В его голосе не было ноток страха – ещё бы, обезглавленным трупом его не напугаешь. Однако Олег явно чувствовал непонятно откуда взявшееся сомнение. Впрочем, Вилк говорил, что с ним может быть тяжело. Олегу всем своим естеством не хотелось продолжать вести этот бессмысленный с его точки зрения диалог, однако февральские морозы не позволяли о себе забыть, заставляя помнить, что чем быстрее они закончат, тем скорее уедут отсюда обратно домой.
— Неправильно носить прическу как у тебя. Душа моя, прошу тебя, копай быстрее, я уже собственных ушей не чувствую.
Кирилл неохотно принялся выкидывать из ямы снег и землю, но делал это без очевидного энтузиазма. На лице была печать тяжких раздумий, а содержательностью, точнее его отсутствием, ответа товарища тот был явно не доволен.
— Просто, знаешь, одно дело оружием торговать... деньги, там, бизнес, а это… — Кирилл хмуро посмотрел на мешок перед носом, — В мои планы это не входило.
— А в моджахедов стрелять в твои планы входило?
Олег встал с капота девятки, на котором сидел до этого момента, и подошёл ближе к яме. Длинная тень мужчины упала на лицо татарина, головой уходя на темный еловый ствол напротив.
— Это другое, Олег. Те… они были преступники.

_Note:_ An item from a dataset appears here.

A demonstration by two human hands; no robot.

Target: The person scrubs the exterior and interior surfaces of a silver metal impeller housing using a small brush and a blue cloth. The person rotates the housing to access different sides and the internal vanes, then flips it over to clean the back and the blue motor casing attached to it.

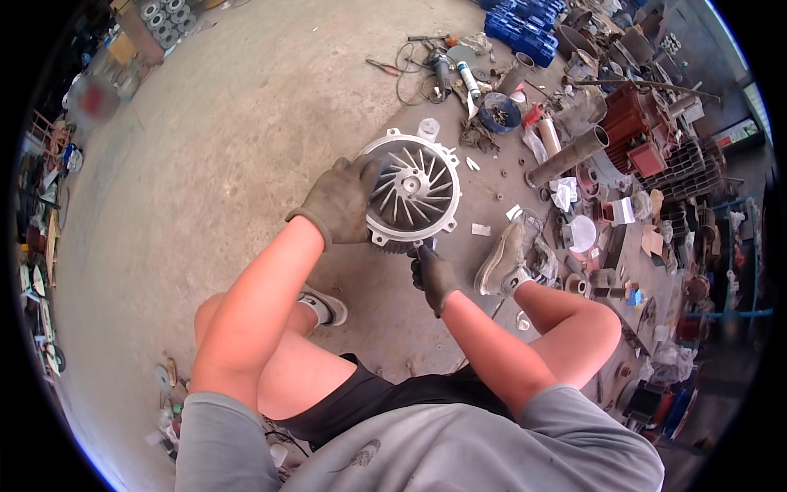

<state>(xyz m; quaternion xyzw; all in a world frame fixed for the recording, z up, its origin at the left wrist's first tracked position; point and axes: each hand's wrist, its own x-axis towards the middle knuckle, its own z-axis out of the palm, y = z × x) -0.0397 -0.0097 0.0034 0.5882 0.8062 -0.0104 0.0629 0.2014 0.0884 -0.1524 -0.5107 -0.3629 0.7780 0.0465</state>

— А в мешке лежит невинная жертва двадцатого века, — сухо засмеялся собеседник, — Ничего, что он первый стрелять начал? Ты должен радоваться, что в мешке лежит он, а не ты. Но, если хочешь, поехали домой, пришьем ему обратно голову, все пальчики, – по крайней мере, те, которые ещё уцелели, – и положим на стол в ментуру. Так лучше?
Кирилл замолчал, но продолжил копать. На этот раз какой-то необычный укол совести испытал Олег. Сразу за этим он поморщился от неприятного осознания, что он что-то испытывает.
— Душа моя, нет хороших и плохих людей. Есть только живые и мертвые.